From the entries below, tally how many lines contain "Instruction" and report only that figure.

[Entries taken from a collection]
# # # #

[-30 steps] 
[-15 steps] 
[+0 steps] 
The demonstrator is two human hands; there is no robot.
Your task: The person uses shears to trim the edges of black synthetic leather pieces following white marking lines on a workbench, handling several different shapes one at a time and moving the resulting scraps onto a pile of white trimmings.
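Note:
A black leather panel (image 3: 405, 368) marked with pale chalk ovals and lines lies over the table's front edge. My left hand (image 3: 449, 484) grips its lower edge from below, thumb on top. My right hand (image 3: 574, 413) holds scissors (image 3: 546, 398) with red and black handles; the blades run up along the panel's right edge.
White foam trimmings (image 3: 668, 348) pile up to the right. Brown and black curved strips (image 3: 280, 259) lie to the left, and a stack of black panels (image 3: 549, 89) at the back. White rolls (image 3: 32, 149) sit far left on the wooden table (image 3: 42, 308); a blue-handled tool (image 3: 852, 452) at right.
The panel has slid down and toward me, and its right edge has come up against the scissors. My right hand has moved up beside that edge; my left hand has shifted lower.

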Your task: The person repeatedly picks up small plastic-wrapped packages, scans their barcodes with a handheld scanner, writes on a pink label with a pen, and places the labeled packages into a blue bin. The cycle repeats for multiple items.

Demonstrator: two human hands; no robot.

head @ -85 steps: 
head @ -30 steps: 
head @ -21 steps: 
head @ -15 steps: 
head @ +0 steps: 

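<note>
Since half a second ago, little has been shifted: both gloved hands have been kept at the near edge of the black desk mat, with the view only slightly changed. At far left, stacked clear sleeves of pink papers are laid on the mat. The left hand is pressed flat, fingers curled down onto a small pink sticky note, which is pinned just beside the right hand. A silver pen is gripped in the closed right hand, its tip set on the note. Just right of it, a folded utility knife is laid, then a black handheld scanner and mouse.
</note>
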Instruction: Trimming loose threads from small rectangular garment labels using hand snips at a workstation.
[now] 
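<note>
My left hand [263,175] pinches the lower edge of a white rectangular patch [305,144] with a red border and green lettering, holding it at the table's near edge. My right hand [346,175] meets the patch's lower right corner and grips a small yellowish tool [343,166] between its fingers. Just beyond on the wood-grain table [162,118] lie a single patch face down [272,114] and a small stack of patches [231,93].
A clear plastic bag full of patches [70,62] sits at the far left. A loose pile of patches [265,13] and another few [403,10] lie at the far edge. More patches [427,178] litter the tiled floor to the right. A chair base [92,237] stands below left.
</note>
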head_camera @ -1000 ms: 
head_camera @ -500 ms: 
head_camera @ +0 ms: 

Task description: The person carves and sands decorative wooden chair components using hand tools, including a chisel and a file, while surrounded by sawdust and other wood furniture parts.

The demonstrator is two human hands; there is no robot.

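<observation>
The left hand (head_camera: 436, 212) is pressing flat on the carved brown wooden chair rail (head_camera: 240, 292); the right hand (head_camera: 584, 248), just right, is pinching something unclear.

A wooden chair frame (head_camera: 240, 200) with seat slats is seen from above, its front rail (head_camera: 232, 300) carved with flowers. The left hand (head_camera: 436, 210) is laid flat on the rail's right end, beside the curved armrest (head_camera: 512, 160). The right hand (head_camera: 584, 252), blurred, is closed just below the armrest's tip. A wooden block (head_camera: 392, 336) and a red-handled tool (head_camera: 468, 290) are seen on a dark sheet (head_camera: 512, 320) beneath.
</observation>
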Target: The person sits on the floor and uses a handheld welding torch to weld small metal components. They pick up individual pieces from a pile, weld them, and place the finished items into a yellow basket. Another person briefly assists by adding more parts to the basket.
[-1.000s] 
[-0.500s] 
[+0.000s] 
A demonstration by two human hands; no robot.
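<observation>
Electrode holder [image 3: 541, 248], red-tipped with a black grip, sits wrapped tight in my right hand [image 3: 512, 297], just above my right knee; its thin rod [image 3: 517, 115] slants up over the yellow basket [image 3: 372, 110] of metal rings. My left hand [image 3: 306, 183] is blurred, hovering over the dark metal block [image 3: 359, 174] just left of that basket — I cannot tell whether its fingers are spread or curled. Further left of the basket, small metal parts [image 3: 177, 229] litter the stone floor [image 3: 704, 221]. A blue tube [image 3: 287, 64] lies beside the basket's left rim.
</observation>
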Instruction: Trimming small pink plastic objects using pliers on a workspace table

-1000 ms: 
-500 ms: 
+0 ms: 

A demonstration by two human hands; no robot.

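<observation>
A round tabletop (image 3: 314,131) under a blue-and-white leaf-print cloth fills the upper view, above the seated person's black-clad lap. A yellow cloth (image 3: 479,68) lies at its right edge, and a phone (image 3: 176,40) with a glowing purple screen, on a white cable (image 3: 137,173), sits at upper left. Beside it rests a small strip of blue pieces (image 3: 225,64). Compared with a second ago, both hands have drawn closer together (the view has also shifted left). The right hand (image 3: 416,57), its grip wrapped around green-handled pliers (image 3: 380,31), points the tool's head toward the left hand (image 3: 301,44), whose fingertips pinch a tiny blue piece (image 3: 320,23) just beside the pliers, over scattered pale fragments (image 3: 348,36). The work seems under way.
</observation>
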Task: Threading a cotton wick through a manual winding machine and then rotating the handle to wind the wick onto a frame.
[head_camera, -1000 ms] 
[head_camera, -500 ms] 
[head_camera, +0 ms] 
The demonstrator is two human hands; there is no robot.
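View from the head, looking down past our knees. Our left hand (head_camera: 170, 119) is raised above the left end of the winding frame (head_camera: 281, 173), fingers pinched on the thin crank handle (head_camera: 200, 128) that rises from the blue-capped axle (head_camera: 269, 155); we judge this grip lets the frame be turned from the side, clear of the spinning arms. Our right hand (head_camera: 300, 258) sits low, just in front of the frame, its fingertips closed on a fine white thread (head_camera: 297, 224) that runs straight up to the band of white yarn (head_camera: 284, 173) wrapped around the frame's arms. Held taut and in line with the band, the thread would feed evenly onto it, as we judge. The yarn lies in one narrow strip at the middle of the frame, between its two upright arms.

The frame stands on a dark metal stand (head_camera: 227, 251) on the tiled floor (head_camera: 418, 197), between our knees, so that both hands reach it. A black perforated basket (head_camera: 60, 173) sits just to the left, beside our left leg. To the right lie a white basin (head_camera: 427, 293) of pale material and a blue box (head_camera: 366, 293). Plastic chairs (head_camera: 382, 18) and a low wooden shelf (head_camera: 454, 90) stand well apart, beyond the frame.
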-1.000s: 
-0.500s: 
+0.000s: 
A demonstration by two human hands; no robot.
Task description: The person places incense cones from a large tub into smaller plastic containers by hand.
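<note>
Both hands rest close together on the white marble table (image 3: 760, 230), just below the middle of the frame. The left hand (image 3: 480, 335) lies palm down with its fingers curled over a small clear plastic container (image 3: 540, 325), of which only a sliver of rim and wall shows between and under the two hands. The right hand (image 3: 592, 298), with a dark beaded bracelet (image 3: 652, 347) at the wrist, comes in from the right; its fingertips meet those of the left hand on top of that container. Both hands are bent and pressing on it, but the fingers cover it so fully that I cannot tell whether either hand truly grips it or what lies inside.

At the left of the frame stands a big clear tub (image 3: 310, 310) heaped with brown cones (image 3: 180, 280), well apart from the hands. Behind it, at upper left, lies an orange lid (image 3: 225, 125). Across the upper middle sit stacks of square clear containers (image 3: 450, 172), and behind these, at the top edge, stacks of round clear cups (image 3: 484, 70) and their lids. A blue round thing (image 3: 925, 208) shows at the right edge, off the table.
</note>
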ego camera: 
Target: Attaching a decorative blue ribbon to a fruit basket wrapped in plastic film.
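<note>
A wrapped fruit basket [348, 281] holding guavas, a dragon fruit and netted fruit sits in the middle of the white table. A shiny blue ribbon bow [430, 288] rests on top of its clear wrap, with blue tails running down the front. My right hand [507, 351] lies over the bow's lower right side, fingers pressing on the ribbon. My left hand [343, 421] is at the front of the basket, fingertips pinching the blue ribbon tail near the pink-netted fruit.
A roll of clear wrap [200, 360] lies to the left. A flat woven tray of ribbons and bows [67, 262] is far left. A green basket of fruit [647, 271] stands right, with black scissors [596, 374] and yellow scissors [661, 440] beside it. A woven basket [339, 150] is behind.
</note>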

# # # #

Written response:
2